Basics of Duchenne/Becker Muscular Dystrophy
About 400 – 600 boys are affected by the most common form of muscular dystrophy every year in the U.S. Muscular dystrophy is usually diagnosed when the child is between 3 to 6 years of age.
The most common form of muscular dystrophy is Duchenne Muscular Dystrophy (DMD). A milder form is Becker Muscular Dystrophy (BMD). Together, they are referred to as Duchenne/Becker Muscular Dystrophy (DBMD).
DBMD is found almost exclusively in boys. Girls rarely get DBMD, though they might display symptoms later in life.
What happens in DBMD?
In Duchenne Muscular Dystrophy, muscles in the body weaken, resulting in restriction of movement. This is due to the body’s inability to produce dystrophin, which is required for muscle growth. Symptoms in childhood include delay in walking, frequent falling, inability to get up from a sitting position etc.
By the time the child is 12 years of age, he will be unable to walk. He will require a wheelchair to move around. Complications arise in the teens or early 20s, usually respiratory and heart problems. DMD patients rarely live beyond their 30s.
Becker Muscular Dystrophy is a milder form of DMD. Some dystrophin is produced, so muscles are not completely weakened. Patients can live into old age with proper care.
Cause of DBMD
Duchenne/Becker Muscular Dystrophy is caused by a genetic disorder. In 1986, researchers found the gene which, when it is flawed or mutated, causes DBMD.

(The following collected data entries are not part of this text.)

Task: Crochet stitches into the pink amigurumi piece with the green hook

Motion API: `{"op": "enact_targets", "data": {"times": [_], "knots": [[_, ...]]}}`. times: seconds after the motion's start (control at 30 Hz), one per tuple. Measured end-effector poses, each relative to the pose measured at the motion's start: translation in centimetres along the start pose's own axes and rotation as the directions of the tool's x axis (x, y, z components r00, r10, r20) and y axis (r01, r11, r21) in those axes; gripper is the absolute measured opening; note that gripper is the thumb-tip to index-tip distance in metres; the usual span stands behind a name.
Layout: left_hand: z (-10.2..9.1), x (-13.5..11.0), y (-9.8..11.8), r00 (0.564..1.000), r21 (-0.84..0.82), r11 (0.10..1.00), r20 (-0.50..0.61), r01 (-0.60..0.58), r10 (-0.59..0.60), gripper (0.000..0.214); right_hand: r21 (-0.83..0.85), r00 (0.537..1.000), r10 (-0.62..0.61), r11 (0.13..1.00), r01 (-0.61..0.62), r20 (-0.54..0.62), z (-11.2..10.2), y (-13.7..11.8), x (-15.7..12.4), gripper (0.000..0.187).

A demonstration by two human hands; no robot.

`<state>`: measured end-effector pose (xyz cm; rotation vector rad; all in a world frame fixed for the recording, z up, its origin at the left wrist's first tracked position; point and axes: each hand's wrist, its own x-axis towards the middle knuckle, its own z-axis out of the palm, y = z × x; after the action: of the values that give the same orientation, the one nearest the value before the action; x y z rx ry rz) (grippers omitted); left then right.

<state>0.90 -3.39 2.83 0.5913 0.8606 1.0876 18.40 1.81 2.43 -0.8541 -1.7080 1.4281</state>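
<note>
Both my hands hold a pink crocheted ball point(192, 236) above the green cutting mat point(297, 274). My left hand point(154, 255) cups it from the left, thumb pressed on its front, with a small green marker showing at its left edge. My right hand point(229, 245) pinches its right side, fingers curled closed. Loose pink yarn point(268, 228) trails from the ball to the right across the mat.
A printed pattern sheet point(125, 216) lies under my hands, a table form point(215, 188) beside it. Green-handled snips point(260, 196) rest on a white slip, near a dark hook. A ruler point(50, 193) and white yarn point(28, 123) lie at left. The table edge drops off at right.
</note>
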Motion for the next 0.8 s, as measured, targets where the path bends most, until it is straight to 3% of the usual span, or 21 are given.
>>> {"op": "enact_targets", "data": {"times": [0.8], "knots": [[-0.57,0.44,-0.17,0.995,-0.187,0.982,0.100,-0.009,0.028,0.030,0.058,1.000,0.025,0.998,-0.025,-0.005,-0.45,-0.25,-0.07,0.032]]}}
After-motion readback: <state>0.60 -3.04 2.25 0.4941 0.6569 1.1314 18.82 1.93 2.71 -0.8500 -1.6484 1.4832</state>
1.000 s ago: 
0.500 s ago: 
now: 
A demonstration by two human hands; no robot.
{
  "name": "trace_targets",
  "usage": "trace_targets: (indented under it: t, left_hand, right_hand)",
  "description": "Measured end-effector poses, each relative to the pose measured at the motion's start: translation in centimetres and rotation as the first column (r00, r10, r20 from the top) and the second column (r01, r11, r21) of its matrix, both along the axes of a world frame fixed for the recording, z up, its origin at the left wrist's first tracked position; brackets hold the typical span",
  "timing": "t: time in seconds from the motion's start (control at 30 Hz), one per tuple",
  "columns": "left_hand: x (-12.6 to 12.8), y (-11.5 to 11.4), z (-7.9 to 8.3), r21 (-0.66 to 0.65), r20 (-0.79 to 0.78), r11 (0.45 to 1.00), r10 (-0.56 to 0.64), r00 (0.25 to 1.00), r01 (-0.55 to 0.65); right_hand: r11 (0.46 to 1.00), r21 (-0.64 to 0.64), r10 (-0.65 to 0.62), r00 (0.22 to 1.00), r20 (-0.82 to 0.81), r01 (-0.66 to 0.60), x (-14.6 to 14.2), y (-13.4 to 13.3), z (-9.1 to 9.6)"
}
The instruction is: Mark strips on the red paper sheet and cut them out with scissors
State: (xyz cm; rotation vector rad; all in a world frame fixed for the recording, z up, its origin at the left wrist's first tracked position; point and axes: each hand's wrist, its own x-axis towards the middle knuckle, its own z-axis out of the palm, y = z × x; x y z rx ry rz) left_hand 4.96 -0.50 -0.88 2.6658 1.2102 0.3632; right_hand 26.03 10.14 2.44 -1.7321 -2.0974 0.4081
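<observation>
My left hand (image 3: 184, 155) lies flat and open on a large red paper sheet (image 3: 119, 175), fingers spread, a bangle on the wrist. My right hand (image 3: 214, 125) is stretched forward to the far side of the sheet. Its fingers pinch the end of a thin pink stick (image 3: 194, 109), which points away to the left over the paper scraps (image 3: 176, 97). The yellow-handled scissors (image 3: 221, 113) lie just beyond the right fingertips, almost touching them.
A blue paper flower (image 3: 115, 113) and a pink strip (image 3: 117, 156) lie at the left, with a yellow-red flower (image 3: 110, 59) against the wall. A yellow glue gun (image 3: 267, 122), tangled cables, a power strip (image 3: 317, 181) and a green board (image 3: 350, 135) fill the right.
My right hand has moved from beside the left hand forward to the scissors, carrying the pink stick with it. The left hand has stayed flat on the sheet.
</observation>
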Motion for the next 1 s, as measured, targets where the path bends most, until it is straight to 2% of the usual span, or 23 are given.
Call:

The proper functioning of that particular gene is required to produce dystrophin. Dystrophin is needed by the body to strengthen and protect muscles. A flawed gene means decreased or abnormal dystrophin, which in turn results in weak muscles.
Why females don’t get DBMD
The gene that causes DBMD is found in the X chromosome. Males have one X chromosome and one Y chromosome. If they have a flawed dystrophin related gene, they will get DBMD.
Females have two X chromosomes. So even if the gene in one chromosome is flawed, the gene in the other chromosome can compensate for it. That is why females seldom get DBMD. But if they are so unlucky that in most of their cells the flawed X chromosome is active, they might get DBMD. But this is very rare.
When females do get DBMD, they get affected by it only later in life. They will experience heart problems, which if left untreated may be fatal.
Heredity of DBMD
Even though females do not get DBMD, they can act as carriers. That is, they pass on the mutated gene to their offspring.
2/3rd of the patients who have DBMD inherited it from their mother. In 1/3rd of the patients the mutation of the gene has happened in the egg.
Treatment of DBMD
There is no treatment for DBMD. Though some steroids can reduce the intensity of symptoms, DBMD cannot be cured.
Research is going on to develop a cure for DBMD.
What to do if your child exhibits DBMD symptoms
Consult a doctor immediately. Tests will be done to confirm if it is DBMD.
If it is DBMD, your son and your family may be facing challenging times. Contact DBMD societies for support. Find out about other families who dealt with a DBMS child to learn how they coped with it.